Tanaka & Yotsumoto (2016) Networks extending across dorsal and ventral visual pathways correlate with trajectory perception. J. Vis. [link]
This paper examined neural activities of human subjects while observing a visual illusion where dots moving straight elicit illusory sense of curvature with an fMRI.

Fly AND Human works (!)

Agrochao*, Tanaka*, Salazar-Gatzimas & Clark (2020) Mechanism for analogous illusory motion perception in flies and humans. PNAS. (*: equal contributions) See also a WIRED coverage of this paper. [link]

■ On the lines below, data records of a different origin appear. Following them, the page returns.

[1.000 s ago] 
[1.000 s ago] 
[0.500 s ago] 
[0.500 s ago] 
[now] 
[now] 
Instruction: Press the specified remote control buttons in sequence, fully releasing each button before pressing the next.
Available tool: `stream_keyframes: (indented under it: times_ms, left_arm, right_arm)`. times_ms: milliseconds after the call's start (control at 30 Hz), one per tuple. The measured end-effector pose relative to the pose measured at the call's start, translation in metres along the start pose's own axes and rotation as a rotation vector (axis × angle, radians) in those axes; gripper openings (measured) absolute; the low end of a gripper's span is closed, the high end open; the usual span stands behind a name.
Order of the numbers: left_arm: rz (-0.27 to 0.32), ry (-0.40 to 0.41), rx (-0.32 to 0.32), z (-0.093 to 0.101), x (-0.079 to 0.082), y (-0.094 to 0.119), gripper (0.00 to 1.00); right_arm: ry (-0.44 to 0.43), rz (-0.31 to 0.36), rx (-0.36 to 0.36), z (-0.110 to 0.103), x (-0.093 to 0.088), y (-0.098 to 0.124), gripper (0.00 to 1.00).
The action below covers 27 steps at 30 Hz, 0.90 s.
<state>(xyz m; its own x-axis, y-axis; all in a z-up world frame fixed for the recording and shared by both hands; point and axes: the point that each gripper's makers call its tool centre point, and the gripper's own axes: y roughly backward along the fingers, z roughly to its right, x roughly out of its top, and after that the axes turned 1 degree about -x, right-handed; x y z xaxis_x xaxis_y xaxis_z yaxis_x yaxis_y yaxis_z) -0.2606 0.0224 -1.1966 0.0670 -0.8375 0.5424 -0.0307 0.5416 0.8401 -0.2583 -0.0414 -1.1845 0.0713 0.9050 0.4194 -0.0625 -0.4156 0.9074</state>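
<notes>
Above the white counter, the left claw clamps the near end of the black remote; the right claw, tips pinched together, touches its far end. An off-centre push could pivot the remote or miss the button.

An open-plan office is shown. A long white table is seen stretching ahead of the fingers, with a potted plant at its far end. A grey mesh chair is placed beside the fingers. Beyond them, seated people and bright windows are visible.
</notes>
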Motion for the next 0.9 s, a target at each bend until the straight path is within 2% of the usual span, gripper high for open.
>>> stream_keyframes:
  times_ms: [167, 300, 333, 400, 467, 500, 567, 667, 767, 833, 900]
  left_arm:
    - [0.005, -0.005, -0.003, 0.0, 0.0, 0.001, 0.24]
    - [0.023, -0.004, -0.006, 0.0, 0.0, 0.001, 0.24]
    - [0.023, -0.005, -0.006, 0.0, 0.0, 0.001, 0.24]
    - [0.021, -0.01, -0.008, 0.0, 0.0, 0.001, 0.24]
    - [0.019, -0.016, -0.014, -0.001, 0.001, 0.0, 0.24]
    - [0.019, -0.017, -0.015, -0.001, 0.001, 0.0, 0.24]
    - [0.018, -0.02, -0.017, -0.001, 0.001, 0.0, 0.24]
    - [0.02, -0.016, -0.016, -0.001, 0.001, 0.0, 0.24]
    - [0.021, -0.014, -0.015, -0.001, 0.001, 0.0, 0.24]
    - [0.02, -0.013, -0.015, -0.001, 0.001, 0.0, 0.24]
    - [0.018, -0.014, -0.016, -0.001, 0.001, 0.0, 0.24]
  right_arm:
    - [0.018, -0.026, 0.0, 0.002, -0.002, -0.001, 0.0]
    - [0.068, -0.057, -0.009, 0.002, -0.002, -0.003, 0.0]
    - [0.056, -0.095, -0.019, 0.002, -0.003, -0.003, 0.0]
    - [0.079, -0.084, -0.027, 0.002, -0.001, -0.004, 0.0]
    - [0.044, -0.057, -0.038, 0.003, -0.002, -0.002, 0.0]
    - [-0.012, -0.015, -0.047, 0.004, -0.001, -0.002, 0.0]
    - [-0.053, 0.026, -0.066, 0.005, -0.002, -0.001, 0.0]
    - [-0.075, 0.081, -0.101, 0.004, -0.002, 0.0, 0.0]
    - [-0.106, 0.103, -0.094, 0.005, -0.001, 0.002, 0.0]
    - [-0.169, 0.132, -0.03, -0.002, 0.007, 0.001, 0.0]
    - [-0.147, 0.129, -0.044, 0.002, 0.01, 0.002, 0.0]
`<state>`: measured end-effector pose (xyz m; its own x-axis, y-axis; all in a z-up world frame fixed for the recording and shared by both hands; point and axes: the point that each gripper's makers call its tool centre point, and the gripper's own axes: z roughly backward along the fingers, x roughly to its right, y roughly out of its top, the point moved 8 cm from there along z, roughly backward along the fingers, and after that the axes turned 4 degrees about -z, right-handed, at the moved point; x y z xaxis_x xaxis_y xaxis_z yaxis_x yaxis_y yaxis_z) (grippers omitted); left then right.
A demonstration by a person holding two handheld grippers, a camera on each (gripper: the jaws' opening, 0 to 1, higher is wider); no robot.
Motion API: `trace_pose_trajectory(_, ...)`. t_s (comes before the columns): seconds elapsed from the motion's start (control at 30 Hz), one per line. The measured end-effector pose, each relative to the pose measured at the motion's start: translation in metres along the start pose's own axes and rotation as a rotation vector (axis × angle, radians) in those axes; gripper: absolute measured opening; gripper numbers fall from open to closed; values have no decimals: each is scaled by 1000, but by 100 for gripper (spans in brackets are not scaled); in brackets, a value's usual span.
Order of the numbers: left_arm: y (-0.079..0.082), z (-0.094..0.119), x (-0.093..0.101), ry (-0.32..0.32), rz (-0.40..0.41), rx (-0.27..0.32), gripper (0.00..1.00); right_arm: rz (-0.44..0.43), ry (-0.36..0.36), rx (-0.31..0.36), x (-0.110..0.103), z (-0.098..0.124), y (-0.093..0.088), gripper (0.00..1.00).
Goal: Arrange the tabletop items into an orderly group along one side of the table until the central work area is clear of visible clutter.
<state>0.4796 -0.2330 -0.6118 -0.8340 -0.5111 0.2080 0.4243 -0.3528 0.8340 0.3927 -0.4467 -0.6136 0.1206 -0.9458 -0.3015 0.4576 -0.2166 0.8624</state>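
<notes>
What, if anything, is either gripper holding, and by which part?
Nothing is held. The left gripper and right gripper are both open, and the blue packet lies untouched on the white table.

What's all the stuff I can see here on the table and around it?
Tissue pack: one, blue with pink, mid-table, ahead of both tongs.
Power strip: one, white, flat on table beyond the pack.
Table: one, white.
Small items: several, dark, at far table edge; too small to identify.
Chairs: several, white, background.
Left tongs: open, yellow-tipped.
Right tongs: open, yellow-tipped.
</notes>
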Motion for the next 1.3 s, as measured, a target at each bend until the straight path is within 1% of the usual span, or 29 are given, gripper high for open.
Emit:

Peripheral drift illusions, where repeated patterns of luminance gradients give the illusory sense of movement, is one of the most striking kinds of visual illusions. While many theories to explain the illusion have been proposed, definitive, mechanistic explanations have been lacking. In this study, we found that flies also percieve motion in repeated gradation patterns just like ourseleves, and discovered that the illusion ultimately originates from the imbalanced contributions of bright and dark edges for motion detection. Our results demonstrate that this popular illusion is a manifestation of a strategy to efficiently detect motion by exploiting the asymmetric distribution of light and dark in our visual environment, convergently evolved in vertebrates and insects. For this study, I performed human psychophysics experiments to show that the mechanistic model of the illusion derived from the experiments in flies approximately applies to humans as well, among others.